6. If a Standalone (i.e., algorithm only without human-in-the-loop performance) Was Done

The document mentions that the Curvus Analyzer "analyzes the retrieved data from the examination" and that the system has "Arrhythmia detection". It also states "Yes, HR analysis for real time viewed in Examiner (when connected via USB)". This indicates that the software performs its analysis independently of a human during the initial processing of the recorded data. However, this is not a formal "standalone performance study" with specific metrics (e.g., sensitivity, specificity) reported for its algorithmic performance against a ground truth. It is simply a functional description of the software's capabilities.

7. The Type of Ground Truth Used (Expert Consensus, Pathology, Outcomes Data, etc.)

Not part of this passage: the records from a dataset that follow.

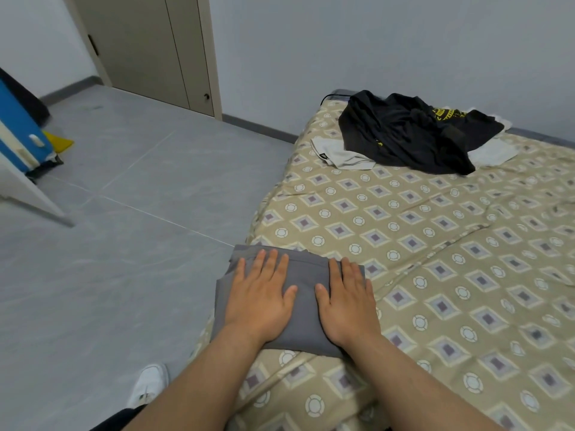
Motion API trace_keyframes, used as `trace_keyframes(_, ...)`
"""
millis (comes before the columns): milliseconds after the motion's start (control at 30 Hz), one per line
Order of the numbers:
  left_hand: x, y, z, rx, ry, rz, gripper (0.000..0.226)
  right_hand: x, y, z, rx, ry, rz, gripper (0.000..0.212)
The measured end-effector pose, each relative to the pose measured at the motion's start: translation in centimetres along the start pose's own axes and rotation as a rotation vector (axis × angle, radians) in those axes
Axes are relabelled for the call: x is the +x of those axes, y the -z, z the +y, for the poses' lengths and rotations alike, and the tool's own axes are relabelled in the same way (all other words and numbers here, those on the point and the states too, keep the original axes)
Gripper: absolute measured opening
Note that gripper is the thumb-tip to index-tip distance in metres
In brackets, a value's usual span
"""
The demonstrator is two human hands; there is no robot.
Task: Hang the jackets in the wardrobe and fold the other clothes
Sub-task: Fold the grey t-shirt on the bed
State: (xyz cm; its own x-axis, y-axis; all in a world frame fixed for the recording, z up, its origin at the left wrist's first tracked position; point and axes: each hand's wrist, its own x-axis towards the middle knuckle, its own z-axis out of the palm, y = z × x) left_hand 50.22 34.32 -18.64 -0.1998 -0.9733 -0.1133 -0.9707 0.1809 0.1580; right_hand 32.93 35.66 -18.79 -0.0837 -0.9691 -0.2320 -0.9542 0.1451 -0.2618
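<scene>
flat and side by side, left hand point(259, 298) and right hand point(347, 301) press with straight fingers on a folded grey cloth garment point(306, 276) at the patterned beige bed's point(435, 244) corner.

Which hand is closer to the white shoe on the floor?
Left. The left hand rests on the grey garment, toward the white shoe; the right hand rests beside it, farther off.

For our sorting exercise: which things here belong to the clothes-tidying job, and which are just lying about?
Job: folded grey garment, pressed flat by left hand and right hand; black clothes; pale clothes beneath them.
Lying about: blue object; yellow object; black cable.
</scene>
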Motion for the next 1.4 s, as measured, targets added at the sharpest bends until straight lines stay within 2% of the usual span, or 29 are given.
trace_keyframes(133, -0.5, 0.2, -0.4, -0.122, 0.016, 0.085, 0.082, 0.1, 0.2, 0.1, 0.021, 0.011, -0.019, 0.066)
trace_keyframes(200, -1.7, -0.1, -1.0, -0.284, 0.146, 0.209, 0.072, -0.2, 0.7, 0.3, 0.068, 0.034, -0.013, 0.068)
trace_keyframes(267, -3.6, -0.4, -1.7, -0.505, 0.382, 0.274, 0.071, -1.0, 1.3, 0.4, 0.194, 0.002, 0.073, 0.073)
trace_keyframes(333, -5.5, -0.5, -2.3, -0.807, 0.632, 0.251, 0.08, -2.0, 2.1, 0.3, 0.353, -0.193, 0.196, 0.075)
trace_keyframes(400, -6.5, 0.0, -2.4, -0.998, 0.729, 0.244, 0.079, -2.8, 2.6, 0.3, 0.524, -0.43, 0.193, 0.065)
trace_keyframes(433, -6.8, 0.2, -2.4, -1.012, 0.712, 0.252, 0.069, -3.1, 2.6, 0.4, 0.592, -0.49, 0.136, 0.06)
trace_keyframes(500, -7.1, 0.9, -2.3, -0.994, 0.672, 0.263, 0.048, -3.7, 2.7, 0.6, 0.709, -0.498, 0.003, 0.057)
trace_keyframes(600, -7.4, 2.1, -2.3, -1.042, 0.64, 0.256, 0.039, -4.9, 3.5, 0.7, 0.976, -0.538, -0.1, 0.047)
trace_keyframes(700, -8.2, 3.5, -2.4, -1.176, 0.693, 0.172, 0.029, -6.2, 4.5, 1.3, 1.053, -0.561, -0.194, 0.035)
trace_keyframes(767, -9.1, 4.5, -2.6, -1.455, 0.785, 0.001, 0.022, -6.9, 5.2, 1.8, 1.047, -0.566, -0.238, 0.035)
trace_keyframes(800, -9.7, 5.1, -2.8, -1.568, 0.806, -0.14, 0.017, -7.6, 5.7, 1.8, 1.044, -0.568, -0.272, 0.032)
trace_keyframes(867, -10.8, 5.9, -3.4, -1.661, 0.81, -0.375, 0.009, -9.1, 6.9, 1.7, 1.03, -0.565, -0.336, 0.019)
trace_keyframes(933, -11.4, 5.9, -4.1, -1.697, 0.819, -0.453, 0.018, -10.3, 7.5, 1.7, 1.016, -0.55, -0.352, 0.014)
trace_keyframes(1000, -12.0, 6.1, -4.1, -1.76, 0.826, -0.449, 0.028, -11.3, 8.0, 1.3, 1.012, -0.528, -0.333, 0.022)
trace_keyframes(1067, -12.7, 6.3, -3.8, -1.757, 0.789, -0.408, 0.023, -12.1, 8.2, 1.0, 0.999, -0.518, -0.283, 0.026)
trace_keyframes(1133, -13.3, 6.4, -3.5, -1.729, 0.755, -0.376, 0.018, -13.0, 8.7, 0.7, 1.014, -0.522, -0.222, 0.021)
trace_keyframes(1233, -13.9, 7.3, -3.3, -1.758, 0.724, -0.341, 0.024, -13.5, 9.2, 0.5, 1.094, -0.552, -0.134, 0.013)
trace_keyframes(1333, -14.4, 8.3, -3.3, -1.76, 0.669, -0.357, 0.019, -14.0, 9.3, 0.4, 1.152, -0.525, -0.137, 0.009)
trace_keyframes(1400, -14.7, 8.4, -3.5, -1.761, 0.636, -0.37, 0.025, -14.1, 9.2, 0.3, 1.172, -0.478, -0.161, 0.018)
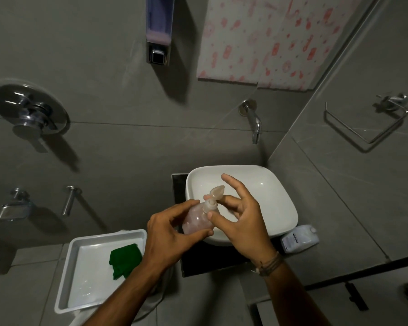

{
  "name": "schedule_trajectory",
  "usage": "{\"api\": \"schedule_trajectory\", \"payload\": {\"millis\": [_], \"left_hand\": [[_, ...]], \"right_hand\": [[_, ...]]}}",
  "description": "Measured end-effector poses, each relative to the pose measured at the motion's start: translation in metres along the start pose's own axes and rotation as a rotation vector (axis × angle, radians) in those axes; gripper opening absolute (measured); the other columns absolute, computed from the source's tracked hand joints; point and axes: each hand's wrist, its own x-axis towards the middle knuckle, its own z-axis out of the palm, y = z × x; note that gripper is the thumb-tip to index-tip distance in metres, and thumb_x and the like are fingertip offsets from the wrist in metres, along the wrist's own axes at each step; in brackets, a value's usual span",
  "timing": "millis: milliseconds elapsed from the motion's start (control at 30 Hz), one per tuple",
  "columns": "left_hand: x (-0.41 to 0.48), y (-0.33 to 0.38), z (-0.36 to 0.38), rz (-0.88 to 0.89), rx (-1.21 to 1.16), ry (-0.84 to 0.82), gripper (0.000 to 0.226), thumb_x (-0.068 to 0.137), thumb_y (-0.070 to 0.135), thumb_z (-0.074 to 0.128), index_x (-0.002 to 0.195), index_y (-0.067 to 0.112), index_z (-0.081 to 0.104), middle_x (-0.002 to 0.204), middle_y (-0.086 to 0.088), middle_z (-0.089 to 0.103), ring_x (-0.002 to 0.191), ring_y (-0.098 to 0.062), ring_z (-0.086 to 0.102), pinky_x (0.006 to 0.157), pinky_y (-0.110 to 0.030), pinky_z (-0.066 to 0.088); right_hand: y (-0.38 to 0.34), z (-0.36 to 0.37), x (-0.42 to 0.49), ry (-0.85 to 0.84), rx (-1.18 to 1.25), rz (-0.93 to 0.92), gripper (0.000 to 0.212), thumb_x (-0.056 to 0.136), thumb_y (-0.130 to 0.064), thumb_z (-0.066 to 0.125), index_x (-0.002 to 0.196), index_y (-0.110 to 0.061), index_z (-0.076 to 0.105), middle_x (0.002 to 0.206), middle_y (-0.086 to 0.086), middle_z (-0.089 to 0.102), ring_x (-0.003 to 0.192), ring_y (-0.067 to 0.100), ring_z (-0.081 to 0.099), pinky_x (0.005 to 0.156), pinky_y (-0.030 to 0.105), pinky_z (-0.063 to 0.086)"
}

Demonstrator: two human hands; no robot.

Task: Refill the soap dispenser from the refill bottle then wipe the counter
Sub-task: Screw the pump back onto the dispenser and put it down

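Note:
A clear pump soap dispenser (197,218) with pinkish liquid is held tilted over the front of the white basin (276,203). My left hand (167,234) is wrapped around its body. My right hand (240,217) pinches the pump collar between thumb and fingers, its other fingers spread; the pump head (217,191) points up and away. A white refill bottle (299,238) lies on the dark counter (191,262) to the right of the basin. A green cloth (124,257) lies in a white tray (87,241) at the left.
A wall tap (253,121) juts out above the basin. A wall-mounted dispenser (159,29) hangs higher up, beside a pink-patterned towel (269,41). A shower mixer (31,109) is on the left wall, a chrome towel ring (368,118) on the right.

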Motion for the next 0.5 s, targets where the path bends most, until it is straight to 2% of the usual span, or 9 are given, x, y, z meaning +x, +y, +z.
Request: {"api": "schedule_trajectory", "payload": {"millis": [67, 133, 200, 233, 300, 367, 400, 500], "left_hand": [[0.002, 0.001, 0.0, 0.01, 0.008, 0.002, 0.08, 0.067, 0.051, 0.094, 0.135, 0.016, 0.072, 0.128, 0.003, 0.077, 0.116, -0.013, 0.075, 0.094, -0.042, 0.065], [0.003, 0.003, 0.0, 0.02, 0.008, 0.006, 0.077, 0.069, 0.051, 0.092, 0.135, 0.015, 0.072, 0.128, 0.003, 0.077, 0.117, -0.011, 0.074, 0.095, -0.042, 0.064], [0.004, 0.003, 0.001, 0.026, -0.009, 0.007, 0.076, 0.07, 0.049, 0.092, 0.135, 0.015, 0.072, 0.128, 0.003, 0.078, 0.117, -0.012, 0.075, 0.095, -0.042, 0.064], [0.005, 0.004, 0.001, 0.024, -0.013, 0.006, 0.077, 0.069, 0.048, 0.093, 0.135, 0.015, 0.072, 0.127, 0.003, 0.078, 0.116, -0.013, 0.075, 0.095, -0.042, 0.064], [0.006, 0.003, 0.001, 0.021, 0.003, -0.005, 0.078, 0.067, 0.047, 0.096, 0.134, 0.016, 0.073, 0.127, 0.003, 0.078, 0.116, -0.013, 0.075, 0.094, -0.042, 0.065], [0.006, 0.004, 0.001, 0.035, 0.035, -0.018, 0.077, 0.068, 0.049, 0.094, 0.134, 0.017, 0.073, 0.128, 0.004, 0.077, 0.116, -0.011, 0.075, 0.094, -0.04, 0.065], [0.005, 0.005, 0.002, 0.035, 0.032, -0.017, 0.076, 0.069, 0.052, 0.093, 0.134, 0.018, 0.073, 0.127, 0.006, 0.077, 0.116, -0.009, 0.074, 0.094, -0.039, 0.065], [0.005, 0.006, 0.003, 0.014, -0.001, -0.005, 0.075, 0.067, 0.051, 0.096, 0.132, 0.02, 0.075, 0.123, 0.009, 0.079, 0.112, -0.01, 0.076, 0.093, -0.039, 0.065]], "right_hand": [[-0.003, 0.002, 0.001, 0.104, -0.076, -0.04, 0.087, 0.067, -0.031, 0.095, 0.139, -0.046, 0.048, 0.11, -0.024, 0.073, 0.112, 0.001, 0.068, 0.099, 0.024, 0.058], [-0.005, 0.001, 0.002, 0.07, -0.085, -0.056, 0.101, 0.057, -0.042, 0.096, 0.142, -0.049, 0.04, 0.116, -0.025, 0.07, 0.117, 0.003, 0.064, 0.102, 0.028, 0.053], [-0.006, -0.003, 0.004, -0.039, -0.01, -0.059, 0.105, 0.065, -0.037, 0.094, 0.15, -0.047, 0.033, 0.131, -0.022, 0.066, 0.129, 0.005, 0.06, 0.11, 0.035, 0.05], [-0.007, -0.003, 0.004, -0.049, 0.002, -0.061, 0.1, 0.071, -0.029, 0.092, 0.151, -0.044, 0.034, 0.131, -0.02, 0.068, 0.128, 0.006, 0.061, 0.111, 0.038, 0.05], [-0.007, -0.002, 0.004, 0.03, -0.018, -0.069, 0.089, 0.073, -0.025, 0.092, 0.145, -0.043, 0.042, 0.112, -0.019, 0.075, 0.114, 0.005, 0.069, 0.105, 0.035, 0.056], [-0.007, -0.002, 0.004, 0.087, -0.09, -0.096, 0.088, 0.065, -0.037, 0.094, 0.137, -0.047, 0.044, 0.102, -0.018, 0.072, 0.105, 0.005, 0.069, 0.096, 0.026, 0.059], [-0.006, -0.004, 0.005, 0.066, -0.098, -0.104, 0.092, 0.063, -0.04, 0.094, 0.138, -0.048, 0.042, 0.106, -0.018, 0.071, 0.109, 0.006, 0.067, 0.096, 0.025, 0.058], [-0.005, -0.009, 0.008, -0.059, -0.037, -0.108, 0.097, 0.069, -0.03, 0.087, 0.15, -0.041, 0.035, 0.129, -0.017, 0.068, 0.128, 0.01, 0.061, 0.107, 0.035, 0.052]]}}
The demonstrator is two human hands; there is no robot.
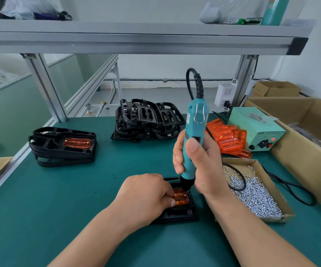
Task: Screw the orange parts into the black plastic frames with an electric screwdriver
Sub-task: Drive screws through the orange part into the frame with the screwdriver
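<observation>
I'm watching through a single head-worn wide-angle camera, looking forward and down, sitting close over the green tabletop (63, 199); it's taking in everything from the near edge up to the overhead shelf (136, 35).

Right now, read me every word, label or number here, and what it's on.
"LED": front of the pale green metal power box.
Other print beside it: too blurred to read.
Side label on the teal electric screwdriver: too small to read.
Red label on the teal tube on the grey shelf: blurred.

Right hand (201, 164) grips screwdriver (194, 120) upright over orange part (182, 199)
</observation>
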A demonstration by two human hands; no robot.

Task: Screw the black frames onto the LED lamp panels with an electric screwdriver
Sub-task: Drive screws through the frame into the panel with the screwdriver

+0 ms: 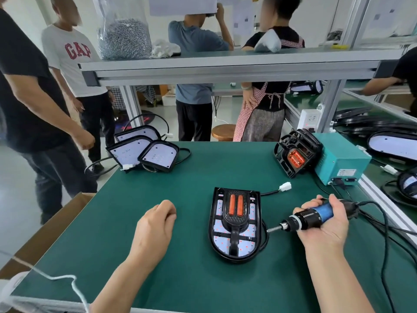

The document does not explicitly state the type of ground truth used for any performance evaluation of the arrhythmia detection capabilities. Given that this is a 510(k) submission primarily for substantial equivalence based on technical specifications and functionality, a detailed clinical study with a rigorously established ground truth (e.g., expert consensus on ECGs) is not described in this summary.

8. The Sample Size for the Training Set

There is no mention of a training set sample size. This type of information is typically provided for devices utilizing machine learning or AI models, which were not explicitly the focus of 510(k) submissions in 2010 in the same way they are today. The device likely relies on established signal processing algorithms rather than trainable AI models.

9. How the Ground Truth for the Training Set Was Established

This information is not provided as there is no mention of a training set or ground truth for such a set.

§ 870.1025 Arrhythmia detector and alarm (including ST-segment measurement and alarm).

(a)
Identification. The arrhythmia detector and alarm device monitors an electrocardiogram and is designed to produce a visible or audible signal or alarm when atrial or ventricular arrhythmia, such as premature contraction or ventricular fibrillation, occurs.(b)
Classification. Class II (special controls). The guidance document entitled “Class II Special Controls Guidance Document: Arrhythmia Detector and Alarm” will serve as the special control. See § 870.1 for the availability of this guidance document.